» **Description of the task**: Look through the lines below and extract each one that contains "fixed".

» **Data extracts**:
+-------+
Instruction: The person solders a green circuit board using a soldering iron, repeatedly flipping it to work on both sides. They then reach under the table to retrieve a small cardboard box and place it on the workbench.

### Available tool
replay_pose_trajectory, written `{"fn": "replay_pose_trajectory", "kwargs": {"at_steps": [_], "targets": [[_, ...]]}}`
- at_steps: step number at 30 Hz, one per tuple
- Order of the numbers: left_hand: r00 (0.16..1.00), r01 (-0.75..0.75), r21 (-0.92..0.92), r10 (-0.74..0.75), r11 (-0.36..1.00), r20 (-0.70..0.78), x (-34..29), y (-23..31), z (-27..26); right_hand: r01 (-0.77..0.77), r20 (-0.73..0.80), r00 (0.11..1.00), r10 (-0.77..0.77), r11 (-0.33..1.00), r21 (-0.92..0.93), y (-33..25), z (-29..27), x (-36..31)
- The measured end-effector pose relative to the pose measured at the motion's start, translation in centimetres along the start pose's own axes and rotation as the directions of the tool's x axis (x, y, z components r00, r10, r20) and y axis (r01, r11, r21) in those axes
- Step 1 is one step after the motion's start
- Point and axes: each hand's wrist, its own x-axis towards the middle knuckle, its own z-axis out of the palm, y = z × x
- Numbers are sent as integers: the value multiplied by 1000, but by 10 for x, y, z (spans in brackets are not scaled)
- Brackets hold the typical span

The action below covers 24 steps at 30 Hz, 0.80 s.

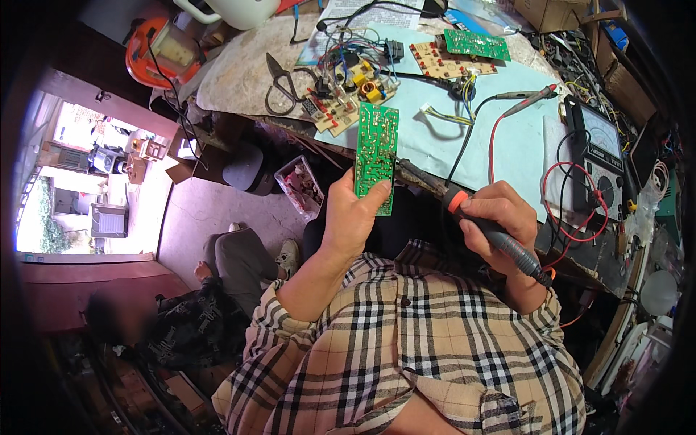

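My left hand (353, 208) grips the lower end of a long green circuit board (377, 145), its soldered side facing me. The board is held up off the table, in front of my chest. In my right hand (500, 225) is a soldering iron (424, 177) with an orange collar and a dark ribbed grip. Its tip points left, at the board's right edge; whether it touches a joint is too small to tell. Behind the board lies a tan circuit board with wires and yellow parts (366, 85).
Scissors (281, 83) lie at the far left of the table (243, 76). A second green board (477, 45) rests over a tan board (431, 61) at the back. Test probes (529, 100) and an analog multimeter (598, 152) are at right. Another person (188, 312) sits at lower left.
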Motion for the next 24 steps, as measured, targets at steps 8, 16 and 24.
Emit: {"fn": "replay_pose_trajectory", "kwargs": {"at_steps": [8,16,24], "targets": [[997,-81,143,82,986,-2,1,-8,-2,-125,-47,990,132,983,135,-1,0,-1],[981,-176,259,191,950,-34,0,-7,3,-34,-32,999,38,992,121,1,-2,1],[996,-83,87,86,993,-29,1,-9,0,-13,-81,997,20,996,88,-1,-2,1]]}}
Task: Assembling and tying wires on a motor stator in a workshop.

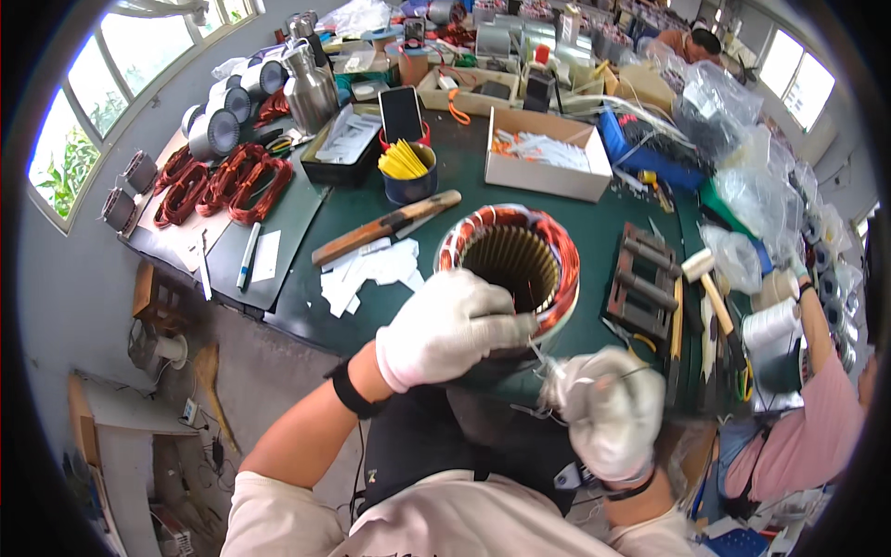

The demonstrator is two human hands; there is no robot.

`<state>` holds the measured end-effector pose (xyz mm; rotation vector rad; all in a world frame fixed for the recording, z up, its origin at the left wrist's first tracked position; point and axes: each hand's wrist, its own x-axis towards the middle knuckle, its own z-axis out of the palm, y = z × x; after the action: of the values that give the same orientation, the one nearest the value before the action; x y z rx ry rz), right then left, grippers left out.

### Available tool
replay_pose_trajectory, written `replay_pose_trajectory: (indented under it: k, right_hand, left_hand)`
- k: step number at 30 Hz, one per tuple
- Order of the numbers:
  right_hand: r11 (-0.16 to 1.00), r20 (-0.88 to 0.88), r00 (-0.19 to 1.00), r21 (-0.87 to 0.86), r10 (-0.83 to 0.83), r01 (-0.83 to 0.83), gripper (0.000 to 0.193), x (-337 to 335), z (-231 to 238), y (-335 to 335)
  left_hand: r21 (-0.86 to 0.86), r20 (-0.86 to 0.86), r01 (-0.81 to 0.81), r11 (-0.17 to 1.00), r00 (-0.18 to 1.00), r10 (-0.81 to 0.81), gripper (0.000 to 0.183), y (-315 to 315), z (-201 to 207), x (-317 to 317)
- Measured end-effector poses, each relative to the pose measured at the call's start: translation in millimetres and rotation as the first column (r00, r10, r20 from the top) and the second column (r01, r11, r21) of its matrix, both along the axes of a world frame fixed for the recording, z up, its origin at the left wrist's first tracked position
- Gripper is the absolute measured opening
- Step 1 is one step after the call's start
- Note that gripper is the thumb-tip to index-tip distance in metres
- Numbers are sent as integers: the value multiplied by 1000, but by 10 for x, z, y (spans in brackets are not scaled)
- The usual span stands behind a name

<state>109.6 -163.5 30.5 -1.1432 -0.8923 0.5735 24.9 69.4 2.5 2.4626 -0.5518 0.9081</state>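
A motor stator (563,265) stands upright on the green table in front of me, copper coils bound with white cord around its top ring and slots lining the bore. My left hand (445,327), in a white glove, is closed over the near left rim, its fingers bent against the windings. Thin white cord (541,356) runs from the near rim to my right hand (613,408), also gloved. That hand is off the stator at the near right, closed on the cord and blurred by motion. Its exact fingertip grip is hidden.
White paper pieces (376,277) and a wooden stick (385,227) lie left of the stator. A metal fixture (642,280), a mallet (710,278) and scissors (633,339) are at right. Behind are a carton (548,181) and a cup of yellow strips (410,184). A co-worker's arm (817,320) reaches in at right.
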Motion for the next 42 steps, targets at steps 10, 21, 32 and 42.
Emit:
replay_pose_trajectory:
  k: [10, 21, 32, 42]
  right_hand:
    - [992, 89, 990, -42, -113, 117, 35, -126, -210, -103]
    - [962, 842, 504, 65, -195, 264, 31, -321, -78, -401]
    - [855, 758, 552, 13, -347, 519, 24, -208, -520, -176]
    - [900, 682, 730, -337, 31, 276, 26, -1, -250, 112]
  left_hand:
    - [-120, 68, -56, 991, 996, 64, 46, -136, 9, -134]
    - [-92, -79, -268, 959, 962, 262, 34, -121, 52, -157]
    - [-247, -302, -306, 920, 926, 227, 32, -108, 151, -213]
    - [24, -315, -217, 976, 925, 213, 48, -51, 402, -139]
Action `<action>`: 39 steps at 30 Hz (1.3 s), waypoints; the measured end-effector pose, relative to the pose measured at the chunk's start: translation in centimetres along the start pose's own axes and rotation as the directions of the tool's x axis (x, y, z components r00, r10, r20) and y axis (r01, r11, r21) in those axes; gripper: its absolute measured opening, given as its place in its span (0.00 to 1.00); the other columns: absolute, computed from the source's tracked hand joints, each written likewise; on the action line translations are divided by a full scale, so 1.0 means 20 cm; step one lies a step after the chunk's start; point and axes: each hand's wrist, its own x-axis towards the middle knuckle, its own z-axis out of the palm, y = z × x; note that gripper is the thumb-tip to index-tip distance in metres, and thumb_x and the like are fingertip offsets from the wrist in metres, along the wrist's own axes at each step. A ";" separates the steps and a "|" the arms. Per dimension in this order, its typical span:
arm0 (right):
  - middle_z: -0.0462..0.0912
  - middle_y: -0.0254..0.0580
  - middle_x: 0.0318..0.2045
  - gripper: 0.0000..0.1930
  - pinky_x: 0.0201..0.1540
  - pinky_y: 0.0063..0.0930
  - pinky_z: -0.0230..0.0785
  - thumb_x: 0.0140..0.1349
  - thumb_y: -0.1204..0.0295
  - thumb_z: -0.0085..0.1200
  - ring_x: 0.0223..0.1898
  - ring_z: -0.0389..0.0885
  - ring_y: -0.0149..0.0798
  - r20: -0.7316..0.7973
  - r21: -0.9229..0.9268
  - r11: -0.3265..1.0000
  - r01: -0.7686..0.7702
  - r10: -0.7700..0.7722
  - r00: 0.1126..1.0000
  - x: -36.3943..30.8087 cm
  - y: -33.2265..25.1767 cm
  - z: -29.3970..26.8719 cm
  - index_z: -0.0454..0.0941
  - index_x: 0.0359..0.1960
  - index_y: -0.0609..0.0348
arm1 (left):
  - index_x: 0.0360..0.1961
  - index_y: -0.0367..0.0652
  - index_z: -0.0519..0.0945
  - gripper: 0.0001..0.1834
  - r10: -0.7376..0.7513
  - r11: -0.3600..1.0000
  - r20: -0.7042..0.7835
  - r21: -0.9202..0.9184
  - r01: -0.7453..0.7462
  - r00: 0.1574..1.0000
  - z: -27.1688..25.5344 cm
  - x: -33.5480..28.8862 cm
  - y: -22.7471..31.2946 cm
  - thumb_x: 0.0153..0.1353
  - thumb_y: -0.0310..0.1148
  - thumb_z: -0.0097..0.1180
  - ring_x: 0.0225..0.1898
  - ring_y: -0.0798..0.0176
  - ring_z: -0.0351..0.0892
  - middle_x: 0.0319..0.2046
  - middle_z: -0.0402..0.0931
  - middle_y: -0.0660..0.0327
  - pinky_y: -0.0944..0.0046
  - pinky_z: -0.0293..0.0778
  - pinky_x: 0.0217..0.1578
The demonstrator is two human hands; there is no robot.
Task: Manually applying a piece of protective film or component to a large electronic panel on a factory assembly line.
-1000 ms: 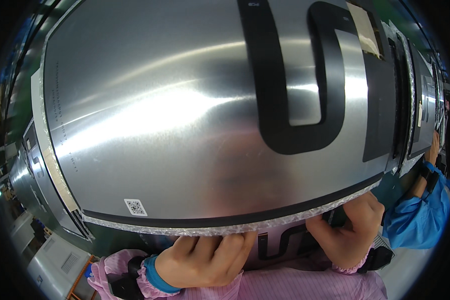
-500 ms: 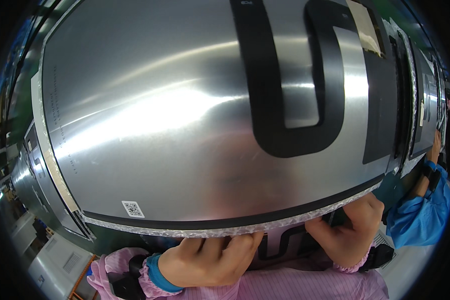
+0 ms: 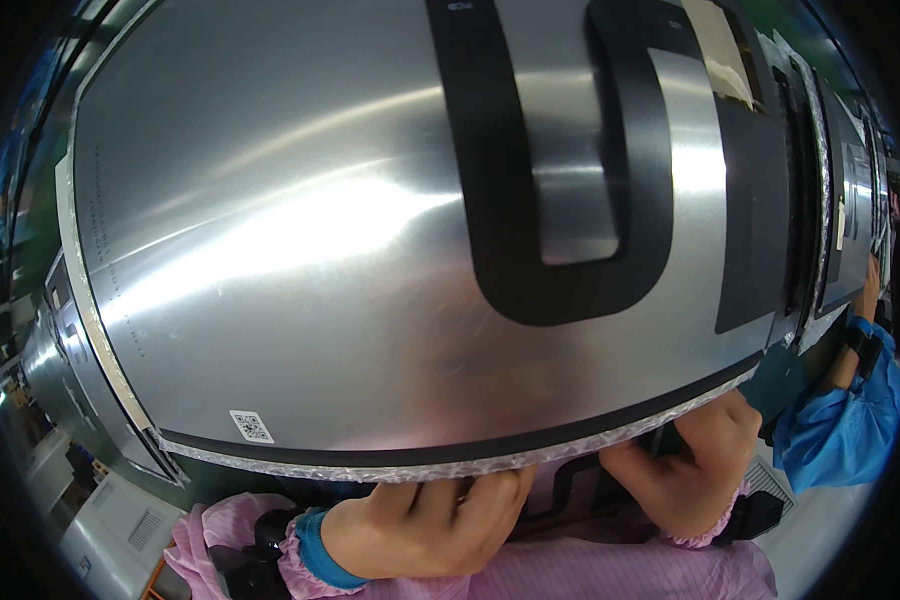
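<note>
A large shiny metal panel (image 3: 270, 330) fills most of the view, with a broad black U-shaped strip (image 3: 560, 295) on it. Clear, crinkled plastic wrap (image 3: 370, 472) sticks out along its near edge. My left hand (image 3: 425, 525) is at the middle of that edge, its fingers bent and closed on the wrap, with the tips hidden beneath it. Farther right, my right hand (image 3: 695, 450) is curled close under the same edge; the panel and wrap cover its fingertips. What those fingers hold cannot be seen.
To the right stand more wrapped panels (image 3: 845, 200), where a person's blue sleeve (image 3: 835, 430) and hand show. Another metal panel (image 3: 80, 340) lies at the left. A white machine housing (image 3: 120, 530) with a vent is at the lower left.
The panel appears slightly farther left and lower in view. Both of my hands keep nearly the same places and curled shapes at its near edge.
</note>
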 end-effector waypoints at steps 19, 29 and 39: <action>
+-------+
» **Answer to this problem**:
`<state>` holds the measured end-effector pose (xyz mm; rotation vector rad; all in a world frame fixed for the recording, z up, its origin at the left wrist's first tracked position; point and axes: each hand's wrist, its own x-axis towards the middle knuckle, its own z-axis out of the palm, y = z × x; after the action: of the values that give the same orientation, the one nearest the value before the action; x y z rx ry rz), right then left, grippers left out.
- Measured end-effector poses, each relative to the pose measured at the call's start: translation in millimetres and rotation as the first column (r00, r10, r20 from the top) and the second column (r01, r11, r21) of its matrix, both along the axes of a world frame fixed for the recording, z up, its origin at the left wrist's first tracked position

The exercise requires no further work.